The Right Motor For Motorizing Your Grain Mill
The motor must have sufficient torque to keep the mill rollers operating smoothly under load. When motorizing your mill, you need to have it either operate at a relatively low rpm (200 rpm is about right) or have a reduction system added to achieve the correct rate. DC motors can be speed controlled but this adds complexity and reduces available torque. The effective speed of an AC motor can be reduced by sheaves and a belt, or by a gear reduction unit. I didn't want to get involved with fabricating a belt guard so I decided to go with a gear reduction unit.
The simplest thing would be to acquire a motor unit with gear reduction built in. American Ale Works offers just such a motor – and it has 15 ft-lbs of torque. I decided to go with that. NOTE: the mill requires that its shaft rotate clockwise, as observed when facing the end of the mill shaft. This means that the motor shaft must turn counterclockwise as observed when facing the motor shaft. The AAW motor can be wired for rotation in either direction. I rigged a mushroom-style stop switch to provide an emergency stop, though this isn't likely to be needed.
Selecting Your Base
The next step to motorizing my mill was to select a platform. I knew that it had to be sturdy. I wanted it to be large enough to also serve as a grain weighing station. I wanted it to be on wheels for maximum convenience. This is the stage of the project that took the longest. I first considered using a vintage Singer sewing machine stand. That lacked wheels, though, and it had the spindly legs characteristic of the period. I swapped that for the beefy rolling PC stand that I had been using as a table next to the copier. It took up less room in the office, and freed up the PC stand for this project. The PC stand was plenty strong and had wheels plus plenty of room for grain management. It was an open structure, though, and I didn't want grain debris or dust flying around. I decided to instead use a rolling steel cabinet that had been set aside during the office relocation. I wouldn't have purchased this for the purpose, but it was already here and was in the way. I recommend spending some extra time considering this issue, as once you have whacked a large hole in something you probably won't be able to change your mind and put it back to its original use.
My stand had come with a base plate, which made a fine template for locating the mill's mounting holes as well as the opening through which the milled grain was to fall. My trusty old sabre saw made the job of creating that latter opening surprisingly fast and easy. It went right through both the pressed wood top cover and the steel top plate of the cabinet I used. I am going to guess that whatever structure you select won't be any harder to cut. Drill the holes oversized, both to permit fine alignment of the mill and motor, and to permit adjustment of the mill's end gaps.

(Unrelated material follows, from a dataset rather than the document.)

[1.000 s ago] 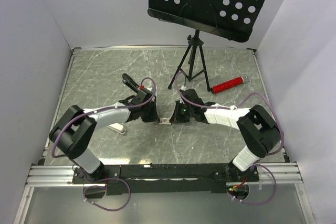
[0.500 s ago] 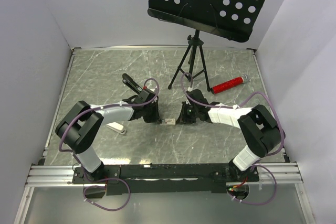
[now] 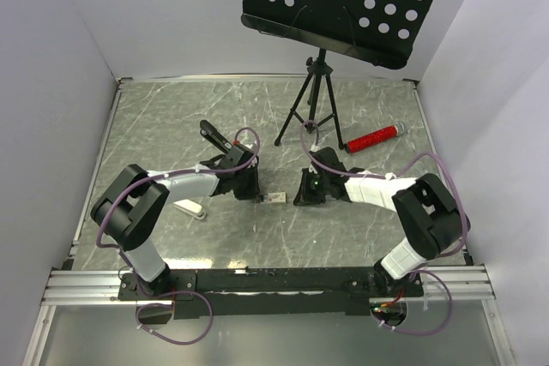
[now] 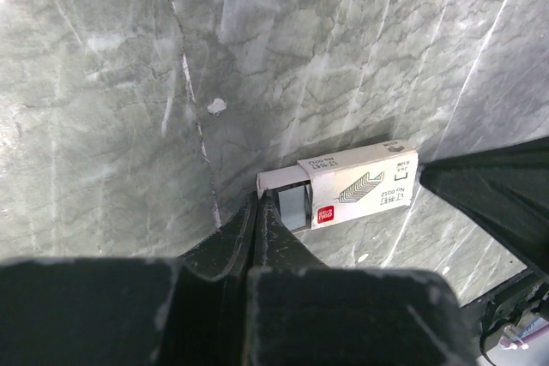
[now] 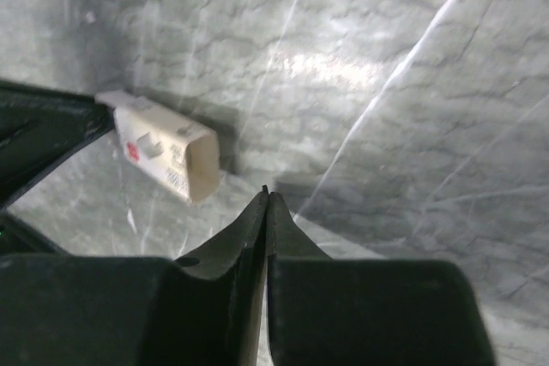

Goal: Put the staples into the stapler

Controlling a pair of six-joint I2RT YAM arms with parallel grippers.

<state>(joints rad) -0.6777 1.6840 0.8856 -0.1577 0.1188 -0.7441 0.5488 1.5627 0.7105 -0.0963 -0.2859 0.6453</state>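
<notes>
top external view: two arms lean in over a grey marbled table (image 3: 154, 126), the left claw (image 3: 255, 193) and the right claw (image 3: 299, 198) facing each other with a small tan-and-white box (image 3: 274, 199) on the tabletop between them. the left claw's tip is right at one end of the box; the right claw stands a little apart from the other end. in the left wrist view the left claw (image 4: 261, 199) has its two fingers pressed flat together, nothing seen between them, and its tip sits at the open end of the box (image 4: 352, 186), where the inner tray is slid partway out. the staples (image 4: 292, 205), a dull grey strip, lie in that tray just to the right of the tip (whether the tip actually touches the strip cannot be told). in the right wrist view the right claw (image 5: 267, 193) is likewise closed tight and empty, the box (image 5: 167, 154) up and to the left of its tip, clear of it. seen from above, the stapler (image 3: 216, 135), black with a red spot, lies beyond the left claw, well apart from the box. a red cylinder (image 3: 373, 137) lies beyond the right claw, near a black tripod (image 3: 318, 83).
</notes>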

Mounting your Mill and Motor to the Base
The most critical part of motorizing your mill is next. It will be necessary to mount the mill and motor in such a way that the shafts are nearly perfectly aligned. An unexpected benefit of the three roller mill is that the drive shaft is much higher than on a two roller mill, requiring correspondingly less elevation of the mill to achieve alignment. In my case, it was about 1 1/4”. I had some long strips of 5/8” thick wood left over from something. I cut them to length (a little longer than the mill's width) and glued two together for each end of the mill, then drilled oversized through holes for the mounting. I didn't measure the resulting error but you can see from the symmetry of the coupling after assembly that it must be pretty close. Even with the soft centered spider coupling I used (supplied by American Ale Works with the motor) any significant misalignment would surely cause bushing wear on both the mill and the motor. A square frame would have sealed the base to prevent debris and dust from escaping, but I chose instead to make the two sticks under the mill's end plates structural and to then to just glue in more sticks to close the side gaps.
Note that the spacing between the end plates of the mill is critical. If they are too far apart, there will be end play in the rollers and there will be a gap between each roller and the end plate. This gap will permit accumulation of debris and dust, which could jam the roller. Before tightening the mounting screws on both the hopper and the mill itself, make sure the end plates are located as far inward as they will go without any rubbing.
I ran about 8 pounds of grist through the mill as a first test. It took about 90 seconds, which seemed OK to me. I know the mill is running more slowly than when driven by the big drill. Flour was minimal and the crush looked fine (the gap is set to .045). All in all, I am very glad that I finally decided on motorizing my grain mill and getting this project completed. I am sure that it will be a big improvement in convenience.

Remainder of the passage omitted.